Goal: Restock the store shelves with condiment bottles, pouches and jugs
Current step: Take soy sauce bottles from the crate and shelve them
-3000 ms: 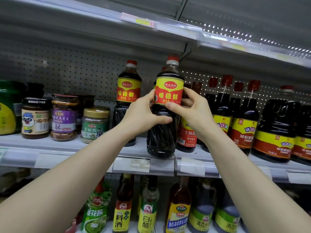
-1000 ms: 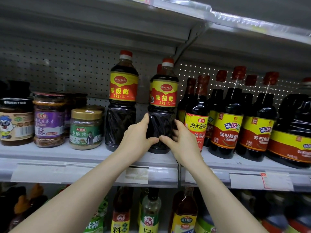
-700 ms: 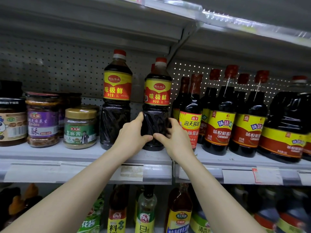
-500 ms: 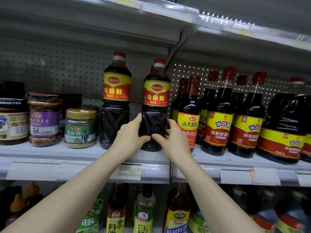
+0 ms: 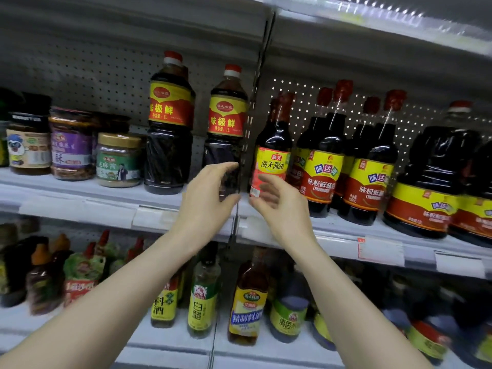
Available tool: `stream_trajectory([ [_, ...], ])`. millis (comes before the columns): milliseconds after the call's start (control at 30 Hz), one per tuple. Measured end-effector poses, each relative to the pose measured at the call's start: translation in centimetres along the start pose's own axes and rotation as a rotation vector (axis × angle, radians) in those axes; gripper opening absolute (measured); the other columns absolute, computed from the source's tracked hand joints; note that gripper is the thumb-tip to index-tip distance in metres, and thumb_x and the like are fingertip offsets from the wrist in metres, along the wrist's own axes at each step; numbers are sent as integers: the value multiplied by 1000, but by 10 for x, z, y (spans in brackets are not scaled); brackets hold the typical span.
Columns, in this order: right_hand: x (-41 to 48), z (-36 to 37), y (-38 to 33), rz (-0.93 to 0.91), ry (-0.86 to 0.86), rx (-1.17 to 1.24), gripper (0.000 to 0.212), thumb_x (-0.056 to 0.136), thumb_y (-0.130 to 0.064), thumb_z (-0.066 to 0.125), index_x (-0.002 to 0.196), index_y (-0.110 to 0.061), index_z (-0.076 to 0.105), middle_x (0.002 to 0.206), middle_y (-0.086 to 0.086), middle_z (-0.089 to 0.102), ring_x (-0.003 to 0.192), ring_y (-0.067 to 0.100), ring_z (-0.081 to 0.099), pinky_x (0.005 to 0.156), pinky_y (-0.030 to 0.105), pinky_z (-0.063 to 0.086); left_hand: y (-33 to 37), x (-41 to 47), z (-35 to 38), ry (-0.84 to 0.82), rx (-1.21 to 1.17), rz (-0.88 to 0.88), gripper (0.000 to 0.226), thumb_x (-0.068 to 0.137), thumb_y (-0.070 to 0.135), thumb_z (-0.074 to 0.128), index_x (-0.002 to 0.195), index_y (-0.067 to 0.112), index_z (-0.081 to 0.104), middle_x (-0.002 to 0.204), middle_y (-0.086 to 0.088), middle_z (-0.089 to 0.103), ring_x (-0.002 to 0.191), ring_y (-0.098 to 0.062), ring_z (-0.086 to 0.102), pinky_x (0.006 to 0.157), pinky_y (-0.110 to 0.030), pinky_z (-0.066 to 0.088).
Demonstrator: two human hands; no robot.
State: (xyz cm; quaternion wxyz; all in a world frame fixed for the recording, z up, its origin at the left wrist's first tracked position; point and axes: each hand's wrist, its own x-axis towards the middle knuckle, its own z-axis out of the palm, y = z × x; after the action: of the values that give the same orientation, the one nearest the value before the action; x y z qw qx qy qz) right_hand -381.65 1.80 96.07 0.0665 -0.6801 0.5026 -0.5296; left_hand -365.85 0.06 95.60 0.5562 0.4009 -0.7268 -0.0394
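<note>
Hovering before soy sauce bottle (image 5: 227, 121): left hand (image 5: 207, 203), right hand (image 5: 283, 211), fingers (image 5: 221, 170) loosely spread, gripping nothing.

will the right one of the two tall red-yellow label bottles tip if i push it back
Likely heavy: the soy bottle looks full of dark liquid to its neck. Tall and narrow, so a high push might tip it; a low push should slide it along the shelf.
</note>
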Motion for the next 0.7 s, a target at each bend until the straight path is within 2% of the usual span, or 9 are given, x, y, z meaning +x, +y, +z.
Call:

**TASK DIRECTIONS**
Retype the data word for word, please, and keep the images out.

**ANSWER FOR THE TASK**
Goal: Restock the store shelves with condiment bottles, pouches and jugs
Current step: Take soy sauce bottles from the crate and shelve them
-3000 ms: 
-1000 ms: 
-700 ms: 
-500 ms: 
+0 ms: 
Available tool: `stream_trajectory([ [_, ...], ])`. millis (comes before the columns): milliseconds after the call's start (control at 30 Hz), one per tuple. Measured end-effector poses, each relative to the pose measured at the call's start: translation in centimetres along the start pose's own axes and rotation as a rotation vector (axis × angle, radians) in those axes; gripper opening absolute (measured); the other columns absolute, computed from the source's tracked hand joints; note that gripper is the thumb-tip to index-tip distance in metres, and thumb_x and the like are fingertip offsets from the wrist in metres, along the wrist's own axes at each step; numbers are sent as integers: the value multiplied by 1000, but by 10 for x, z, y (spans in brackets are not scaled); brackets hold the typical span.
Columns, in this order: right_hand: x (-41 to 48), z (-36 to 37), y (-38 to 33), rz (-0.93 to 0.91), ry (-0.86 to 0.86), rx (-1.17 to 1.24), gripper (0.000 to 0.212), thumb_x (-0.056 to 0.136), thumb_y (-0.130 to 0.064), thumb_z (-0.066 to 0.125), index_x (-0.002 to 0.196), index_y (-0.110 to 0.061), index_z (-0.076 to 0.105), middle_x (0.002 to 0.206), middle_y (-0.086 to 0.086), middle_z (-0.089 to 0.102), ring_x (-0.003 to 0.192), ring_y (-0.067 to 0.100), ring_z (-0.081 to 0.099), pinky_x (0.005 to 0.156), pinky_y (-0.030 to 0.105), pinky_z (-0.063 to 0.086); left_hand: y (-33 to 37), x (-41 to 47), z (-35 to 38), ry (-0.84 to 0.82), rx (-1.21 to 1.17), rz (-0.88 to 0.88), gripper (0.000 to 0.226), thumb_x (-0.068 to 0.137), thumb_y (-0.070 to 0.135), thumb_z (-0.074 to 0.128), index_x (-0.002 to 0.195), index_y (-0.067 to 0.112), index_z (-0.081 to 0.104), middle_x (-0.002 to 0.204), middle_y (-0.086 to 0.088), middle_z (-0.089 to 0.103), ring_x (-0.002 to 0.191), ring_y (-0.098 to 0.062), ring_z (-0.086 to 0.102), pinky_x (0.006 to 0.157), pinky_y (-0.110 to 0.030), pinky_z (-0.066 to 0.088).
Demonstrator: two human hands; no robot.
State: (xyz cm; quaternion wxyz; all in a world frame fixed for the recording, z up, its origin at the left wrist's first tracked position; point and axes: each hand's wrist, its own x-axis towards the middle knuckle, its own z-axis out of the palm, y = z × x; after the action: of the values that give the same orientation, the one nearest the value before the action; x y z qw qx qy qz) right_hand -381.65 1.80 96.07 0.0665 -0.6801 0.5026 -0.5296; left_hand -365.85 0.06 95.60 0.5562 0.4009 -0.7268 -0.0394
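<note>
Hovering before soy sauce bottle (image 5: 227, 121): left hand (image 5: 207, 203), right hand (image 5: 283, 211), fingers (image 5: 221, 170) loosely spread, gripping nothing.

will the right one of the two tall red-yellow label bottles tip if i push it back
Likely heavy: the soy bottle looks full of dark liquid to its neck. Tall and narrow, so a high push might tip it; a low push should slide it along the shelf.
</note>
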Motion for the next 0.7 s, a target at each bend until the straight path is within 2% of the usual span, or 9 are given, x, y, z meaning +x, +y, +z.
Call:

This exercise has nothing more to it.